= What is expected =
Check each line of the data for "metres" and select those that have it.

= Supplied information =

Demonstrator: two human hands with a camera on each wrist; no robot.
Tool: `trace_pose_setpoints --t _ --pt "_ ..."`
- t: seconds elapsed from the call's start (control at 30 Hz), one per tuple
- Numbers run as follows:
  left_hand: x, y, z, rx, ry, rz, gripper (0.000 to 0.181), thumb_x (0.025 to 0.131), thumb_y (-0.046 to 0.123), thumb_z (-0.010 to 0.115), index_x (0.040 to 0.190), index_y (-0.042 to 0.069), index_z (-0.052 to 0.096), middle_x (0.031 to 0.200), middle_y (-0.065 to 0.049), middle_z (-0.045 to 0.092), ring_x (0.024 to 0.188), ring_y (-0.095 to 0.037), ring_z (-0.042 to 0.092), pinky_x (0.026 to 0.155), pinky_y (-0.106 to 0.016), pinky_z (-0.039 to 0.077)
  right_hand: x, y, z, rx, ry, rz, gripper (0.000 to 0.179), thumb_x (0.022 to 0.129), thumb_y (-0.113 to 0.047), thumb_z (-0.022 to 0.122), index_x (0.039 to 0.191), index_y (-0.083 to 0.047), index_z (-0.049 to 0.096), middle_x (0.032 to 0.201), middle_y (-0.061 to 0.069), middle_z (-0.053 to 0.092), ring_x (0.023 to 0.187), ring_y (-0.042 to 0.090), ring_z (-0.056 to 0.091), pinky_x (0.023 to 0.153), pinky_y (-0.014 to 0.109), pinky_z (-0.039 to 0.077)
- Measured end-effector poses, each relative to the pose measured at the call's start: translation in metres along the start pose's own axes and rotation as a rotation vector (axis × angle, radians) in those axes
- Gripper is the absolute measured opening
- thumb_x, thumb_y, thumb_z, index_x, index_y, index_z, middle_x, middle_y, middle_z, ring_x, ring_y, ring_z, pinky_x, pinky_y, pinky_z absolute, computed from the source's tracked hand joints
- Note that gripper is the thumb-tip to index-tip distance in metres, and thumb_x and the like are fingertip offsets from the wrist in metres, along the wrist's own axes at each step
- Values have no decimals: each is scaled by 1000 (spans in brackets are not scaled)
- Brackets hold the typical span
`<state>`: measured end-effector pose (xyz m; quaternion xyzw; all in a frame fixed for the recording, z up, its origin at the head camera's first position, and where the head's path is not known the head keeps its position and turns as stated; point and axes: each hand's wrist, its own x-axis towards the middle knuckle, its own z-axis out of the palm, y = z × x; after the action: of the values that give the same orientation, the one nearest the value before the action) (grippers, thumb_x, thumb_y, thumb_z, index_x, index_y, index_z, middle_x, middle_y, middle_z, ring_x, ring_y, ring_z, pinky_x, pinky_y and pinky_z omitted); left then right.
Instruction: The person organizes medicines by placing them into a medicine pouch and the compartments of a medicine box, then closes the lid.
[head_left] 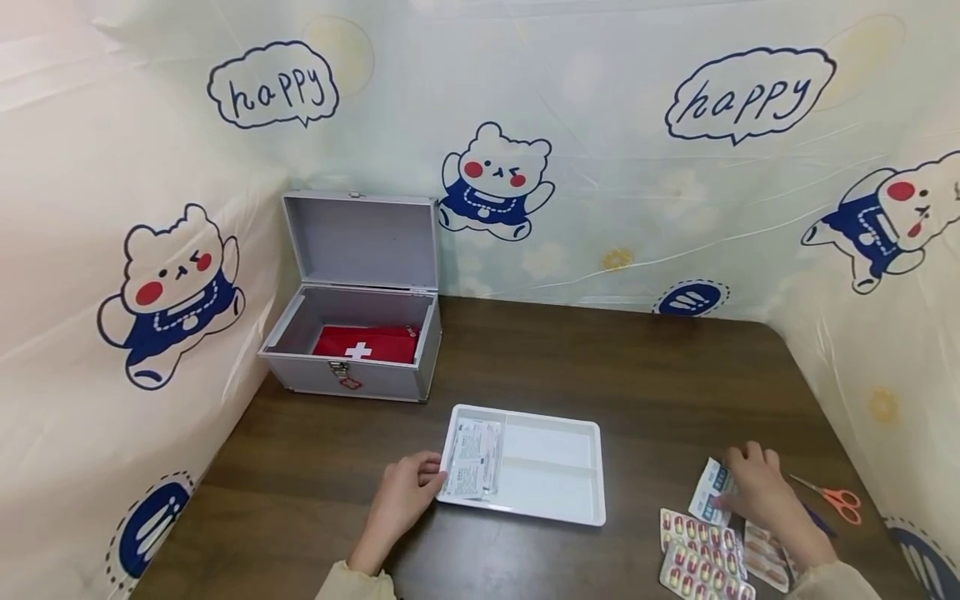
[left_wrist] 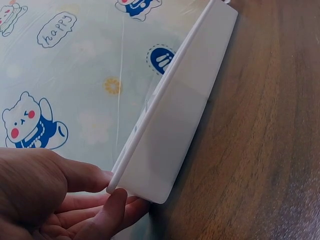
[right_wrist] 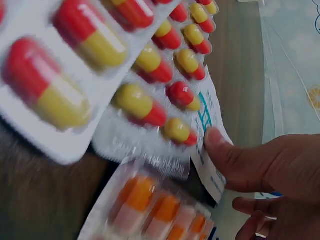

= Solution to the problem =
- Measured end-effector poses, each relative to the pose measured at the call's start: translation in metres along the start pose's own axes and rotation as a rotation vector (axis × angle, radians) in those axes
- Note that gripper is the thumb-tip to index-tip distance in metres, and thumb_x and the like are fingertip offsets from the wrist in metres, along the wrist's own axes at each step

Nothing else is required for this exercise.